Nadie está exento de caer en las garras de un/una pervers@/»pervers@n», basta con tener un soporte psíquico precario, o, estar en una situación de desprotección, desarraigo, soledad, abandono, etc. que fragilice a la persona y la haga más vulnerable para que un pervers@/»pervers@n» la elija para dominarla.

Es importante mostrarle a la víctima que está bajo el poder de una persona perversa y que ella no es culpable de éso. También que lo que el perverso hace es violento.

El «perversón» así como el perverso no es que posean una gran inteligencia, es que son muy hábiles. Poseen una habilidad especial para encontrar el lado vulnerable del otro y atacar por ahí. En el caso de un/una «pervers@n» éste lo hace como una defensa inconsciente en tanto que el perverso lo hace para dominar, controlar y destruir al otro, necesita que el otro se fragilice y se rompa para tenerlo dominado y no pueda defenderse.

Una persona perversa necesita enmascarar sus propias debilidades y por eso destruye al que sí posee lo que ella no tiene.

Tanto el uno como el otro no van a permitir que su víctima les deje y se vaya sin presentar batalla. Desplegarán todo su armamento para evitarlo: manipulación, amenazas, culpabilización, etc. harán todo lo que juzguen necesario para que su presa no abandone el juego.

En dos de mis artículos anteriores hablo de algunas estrategias para decir no. Utilizarlas con este tipo de personas es tremendamente útil.

También es importante no morder el cebo que lanzan (con una descalificación, a través de la culpabilización, o haciéndose la víctima, por poner tres ejemplos) y caer en una cadena de justificaciones y de argumentos que terminará en la aceptación por parte de la víctima del argumento que ellos plantean.
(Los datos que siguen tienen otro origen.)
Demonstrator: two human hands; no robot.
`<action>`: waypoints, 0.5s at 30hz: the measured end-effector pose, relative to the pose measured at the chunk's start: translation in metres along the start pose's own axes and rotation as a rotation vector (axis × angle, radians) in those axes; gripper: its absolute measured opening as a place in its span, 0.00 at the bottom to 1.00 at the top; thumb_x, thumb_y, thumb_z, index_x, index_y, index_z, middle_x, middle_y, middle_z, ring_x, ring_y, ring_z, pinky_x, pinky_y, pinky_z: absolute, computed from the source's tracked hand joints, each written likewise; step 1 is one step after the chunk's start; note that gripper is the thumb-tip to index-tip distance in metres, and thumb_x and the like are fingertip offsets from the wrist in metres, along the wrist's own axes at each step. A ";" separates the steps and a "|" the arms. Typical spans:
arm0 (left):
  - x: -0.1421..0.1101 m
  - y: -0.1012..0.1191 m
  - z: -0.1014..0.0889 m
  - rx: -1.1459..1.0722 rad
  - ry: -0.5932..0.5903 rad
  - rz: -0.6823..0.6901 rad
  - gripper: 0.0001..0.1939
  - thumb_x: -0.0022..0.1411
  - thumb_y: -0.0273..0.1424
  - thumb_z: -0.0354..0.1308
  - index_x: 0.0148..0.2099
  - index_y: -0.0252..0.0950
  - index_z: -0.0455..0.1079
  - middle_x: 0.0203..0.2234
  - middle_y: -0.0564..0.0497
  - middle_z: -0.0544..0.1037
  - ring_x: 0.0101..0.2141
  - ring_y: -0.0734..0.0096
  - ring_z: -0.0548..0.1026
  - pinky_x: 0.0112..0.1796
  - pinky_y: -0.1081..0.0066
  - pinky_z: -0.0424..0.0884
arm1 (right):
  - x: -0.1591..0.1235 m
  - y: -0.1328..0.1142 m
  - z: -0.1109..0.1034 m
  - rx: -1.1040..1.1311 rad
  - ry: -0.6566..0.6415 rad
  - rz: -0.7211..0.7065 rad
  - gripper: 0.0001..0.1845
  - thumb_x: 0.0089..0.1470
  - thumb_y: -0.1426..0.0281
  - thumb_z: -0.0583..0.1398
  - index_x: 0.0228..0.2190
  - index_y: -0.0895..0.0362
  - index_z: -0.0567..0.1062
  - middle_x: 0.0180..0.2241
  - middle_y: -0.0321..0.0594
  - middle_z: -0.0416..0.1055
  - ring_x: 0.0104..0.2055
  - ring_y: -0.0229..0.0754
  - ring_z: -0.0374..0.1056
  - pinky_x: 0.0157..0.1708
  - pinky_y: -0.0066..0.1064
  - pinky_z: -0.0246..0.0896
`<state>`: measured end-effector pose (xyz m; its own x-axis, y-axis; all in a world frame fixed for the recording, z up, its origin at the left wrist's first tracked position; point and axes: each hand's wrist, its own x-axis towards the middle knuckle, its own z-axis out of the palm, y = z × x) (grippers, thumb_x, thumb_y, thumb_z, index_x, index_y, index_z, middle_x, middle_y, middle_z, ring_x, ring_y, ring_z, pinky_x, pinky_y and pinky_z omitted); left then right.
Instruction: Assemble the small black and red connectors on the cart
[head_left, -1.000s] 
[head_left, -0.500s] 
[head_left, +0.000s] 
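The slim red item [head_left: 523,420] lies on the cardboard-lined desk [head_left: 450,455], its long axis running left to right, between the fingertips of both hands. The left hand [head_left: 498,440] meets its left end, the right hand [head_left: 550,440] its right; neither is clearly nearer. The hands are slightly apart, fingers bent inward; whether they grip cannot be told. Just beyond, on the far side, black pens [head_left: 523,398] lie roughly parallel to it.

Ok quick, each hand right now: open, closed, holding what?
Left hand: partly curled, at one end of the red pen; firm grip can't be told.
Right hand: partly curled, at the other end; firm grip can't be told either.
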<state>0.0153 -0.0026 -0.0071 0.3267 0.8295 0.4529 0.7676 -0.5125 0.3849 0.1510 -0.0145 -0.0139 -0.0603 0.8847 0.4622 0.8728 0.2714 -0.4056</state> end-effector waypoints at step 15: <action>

Siempre ganarán porque son tremendamente hábiles en ese juego.

Es importante mantenerse sereno, no «entrar al trapo» como reza el dicho, es decir, no responder al envite que nos lanzan, y, fundamental, no engancharnos en la rabia que nos despiertan sus palabras. Se trata de cebos, no lo olvidemos.

Si caemos en manos de este tipo de personas y conseguimos salir airosos será una lección que no olvidaremos en la vida. Desarrollaremos un olfato prodigioso para detectar a un/una pervers@ o a un «pervers@n» a leguas.

La semana que viene hablaré de algo mucho más ligero: el placer.